Basic diagnostics for the high-availability cluster

On this page:

Here are some basic diagnostic procedures on how to fix problems on the hypatia/orestes high-availability (HA) cluster in the Nevis particle-physics Linux cluster.

The whole point of a high-availability cluster is that when things go wrong, resources are automatically shuffled between the systems in the cluster so that the users never notice a problem. This means that when things go wrong, they go really wrong, and fixing the problem is usually not as simple as the following procedures suggest.

Of course, the usual first step is to contact WilliamSeligman. These instructions assume that I am not available, and you're just trying to get things functional enough to send/receive mail, access the web services, etc.

General tips:

You will need the cluster root password. sudo may work, but at minimum you'll have to modify your $PATH:
```
export PATH=/usr/sbin:/sbin:${PATH}
```

ChengyiChi has the root password. It's also in an envelope in a secure location; ask AmyGarwood for access.
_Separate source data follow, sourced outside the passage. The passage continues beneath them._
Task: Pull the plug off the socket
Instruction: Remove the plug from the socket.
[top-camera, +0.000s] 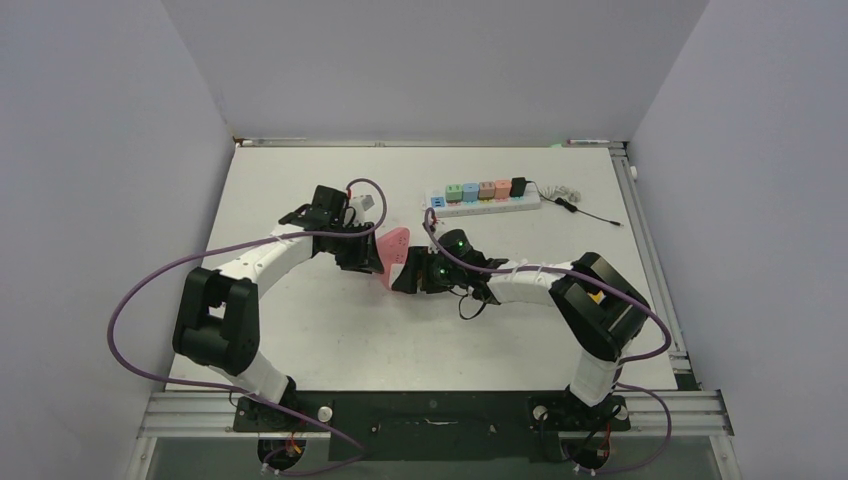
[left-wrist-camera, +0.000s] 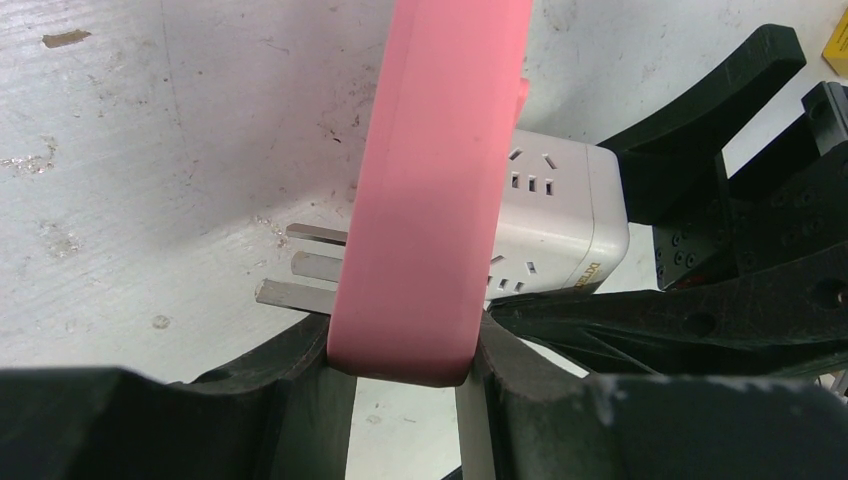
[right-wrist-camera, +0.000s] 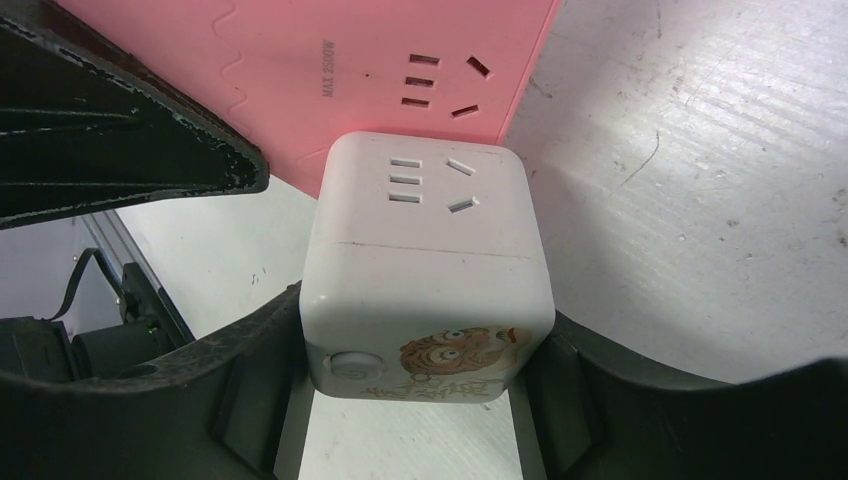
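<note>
Plug (right-wrist-camera: 425, 270) is a white cube, pushed into the flat side of the pink socket block (top-camera: 393, 255).

From above, the pink block sits near the middle of the table (top-camera: 300, 340), between the two arms. The left gripper (top-camera: 365, 255) is on one side of it and the right gripper (top-camera: 415, 275) on the other. The right arm hides the cube here. A power strip (top-camera: 485, 198) lies well apart, near the back.

The left wrist view shows the left pincer squeezing the bottom edge of the pink block. Three metal prongs (left-wrist-camera: 300, 265) stick out of the block's other side. The cube sits against the block with no gap that I can see.

In the right wrist view, the right pincer has a finger on each side of the cube and grips it tight.

What could go wrong? The cube is smooth, so the fingers could slide off when they pull. The left pincer holds only one edge, so the block could twist or pop out. A crooked pull could bend the pins.

The cube's own pins are hidden inside the block. The top of the block is cut off in both wrist views.
</note>
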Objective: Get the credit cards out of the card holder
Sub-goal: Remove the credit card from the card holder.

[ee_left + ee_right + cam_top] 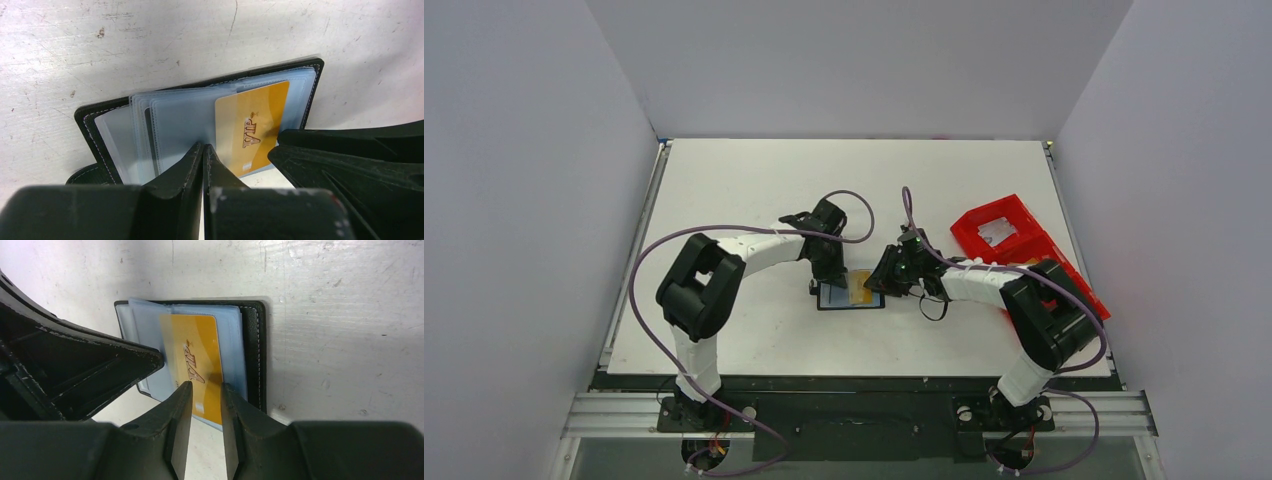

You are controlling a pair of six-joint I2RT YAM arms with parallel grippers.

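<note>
Left gripper (204,149): I see the fingers pressed together, tips on the clear sleeves (175,120).
Card holder (836,297): lies open on the table (754,180), between both grippers.
Gold card (192,347): face up among the sleeves, VIP showing.
Right gripper (205,390): narrow gap, fingertips at the card's near end; I can't tell if they touch it.
Red tray (1014,235): far right.

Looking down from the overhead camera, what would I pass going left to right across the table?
Left arm's black pincer → open black card holder with blue-grey inside → right arm's black pincer → red plastic compartment tray.
</note>
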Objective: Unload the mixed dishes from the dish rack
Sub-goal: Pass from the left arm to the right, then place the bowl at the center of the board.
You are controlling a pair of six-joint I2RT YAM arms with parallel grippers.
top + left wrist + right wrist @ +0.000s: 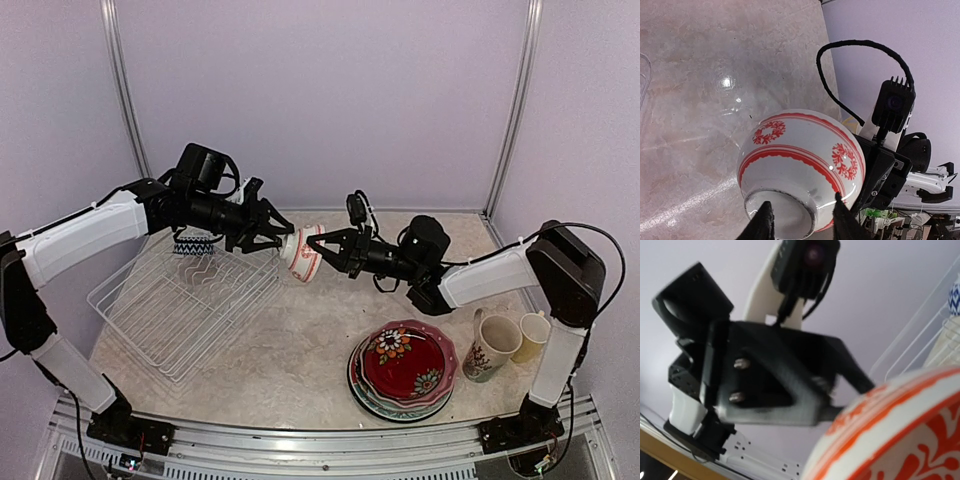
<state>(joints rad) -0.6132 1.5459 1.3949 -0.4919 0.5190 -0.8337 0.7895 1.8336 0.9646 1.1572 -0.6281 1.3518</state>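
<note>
a white bowl with red wreath motifs and bands (302,252) (800,160) hangs on its side in mid-air above the table (300,340), between the two arms. the left gripper (283,243) (802,212) is part closed on the bowl's foot ring, one black finger (762,222) at each side of it. the right gripper (318,250) is pinched tight on the opposite side, at the rim, so both hold the bowl at once. to the left, below the left arm, sits the white wire dish rack (180,300), with a blue zigzag-patterned dish (195,245) at its far end. near the right arm's base lies a stack of plates (405,365), a red floral one on top, with a cream floral mug (490,345) and a yellow mug (532,335) just beside it.
</note>
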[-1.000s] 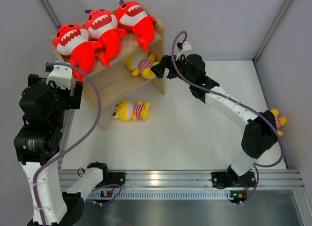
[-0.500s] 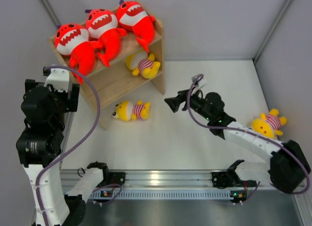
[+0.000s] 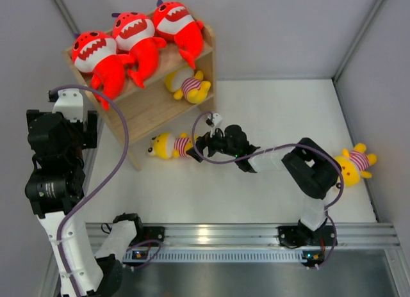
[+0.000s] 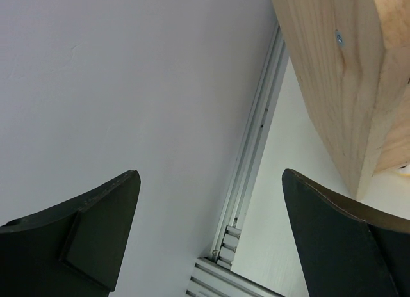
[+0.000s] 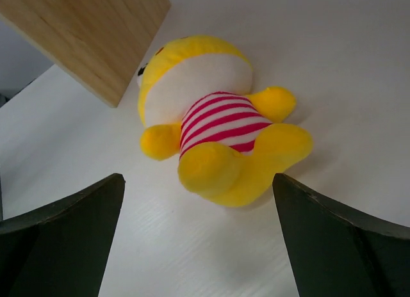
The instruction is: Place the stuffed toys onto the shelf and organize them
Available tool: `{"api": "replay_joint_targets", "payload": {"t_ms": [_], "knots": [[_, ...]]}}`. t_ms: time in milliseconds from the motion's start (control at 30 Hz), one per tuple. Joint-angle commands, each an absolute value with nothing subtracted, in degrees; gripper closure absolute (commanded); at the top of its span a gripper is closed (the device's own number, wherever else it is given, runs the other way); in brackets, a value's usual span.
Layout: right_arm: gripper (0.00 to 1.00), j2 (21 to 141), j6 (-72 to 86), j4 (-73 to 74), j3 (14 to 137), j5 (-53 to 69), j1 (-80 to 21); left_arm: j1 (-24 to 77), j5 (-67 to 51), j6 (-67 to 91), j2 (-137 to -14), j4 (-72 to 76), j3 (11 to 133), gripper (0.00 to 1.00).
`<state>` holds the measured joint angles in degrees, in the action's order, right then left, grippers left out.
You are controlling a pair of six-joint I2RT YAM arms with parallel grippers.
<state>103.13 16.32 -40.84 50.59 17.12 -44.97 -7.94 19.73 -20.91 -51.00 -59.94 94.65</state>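
Table (image 3: 269, 118): white top, walled on three sides.

Shelf (image 3: 154, 108): far-left corner of the table, set at an angle to the near edge. In my L wrist view only one side panel shows, cut off at the top and right.

Sharks: 3 in a row on the top tier, (image 3: 96, 54), (image 3: 136, 38), (image 3: 176, 22). Mouths face up. Long axes run far-left to near-right, with tails hanging over the front edge. They hide most of the top board.

Dolls, 3 off:
- Doll A (image 3: 187, 84): on the lower tier, right end. Head far-left, feet near-right. A shark tail partly covers the head.
- Doll B (image 3: 168, 145): on the table, just in front of the shelf. Long axis approx. parallel to the near edge, head left, feet right. In the R wrist view its feet point at the camera and its head is near the shelf panel corner.
- Doll C (image 3: 353, 164): on the table at the far right, well apart from the shelf. The R arm elbow hides its head end; feet point far-right.

R gripper (image 3: 200, 144): low, at doll B's feet. I read the jaws as spread wide, holding nothing and apart from the doll.

L gripper (image 4: 210, 178): raised beside the shelf's left panel. Jaws spread wide, nothing between them. Hard to make out from the top view.
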Motion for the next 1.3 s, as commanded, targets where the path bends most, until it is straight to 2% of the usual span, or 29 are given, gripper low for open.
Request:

Give these procedures time to work! For example:
- if the web server virtual machine is overloaded, it may take more then 20 minutes to restart on its own;
- if the DRBD partitions have to re-sync, it may take 20-30 minutes for other resources to start.

These are extreme examples. Normally a delay of 5-10 minutes is typical for a serious-but-recoverable problem.

Simple recipes

Restarting the mail server

If you want to reboot the mail server virtual machine, you can do:

ssh -x root@franklin "/sbin/shutdown -r now"

ssh -x root@hypatia "/usr/sbin/crm resource restart VM_franklin"

or (if franklin is stuck)

ssh -x root@hypatia "/usr/sbin/crm resource status VM_franklin"
# You'll get a response like:
resource VM_franklin is running on: [system-name]
# Then "power-cycle" the virtual machine on the host on which it's running
ssh -x root@[system-name] "/usr/sbin/virsh destroy franklin"

Do NOT reboot hypatia or orestes by itself in the hopes of rebooting the mail server. The most likely outcome is the rebooted system’s UPS will shut down its power.

Restarting the web server

Same as above, replacing franklin with ada.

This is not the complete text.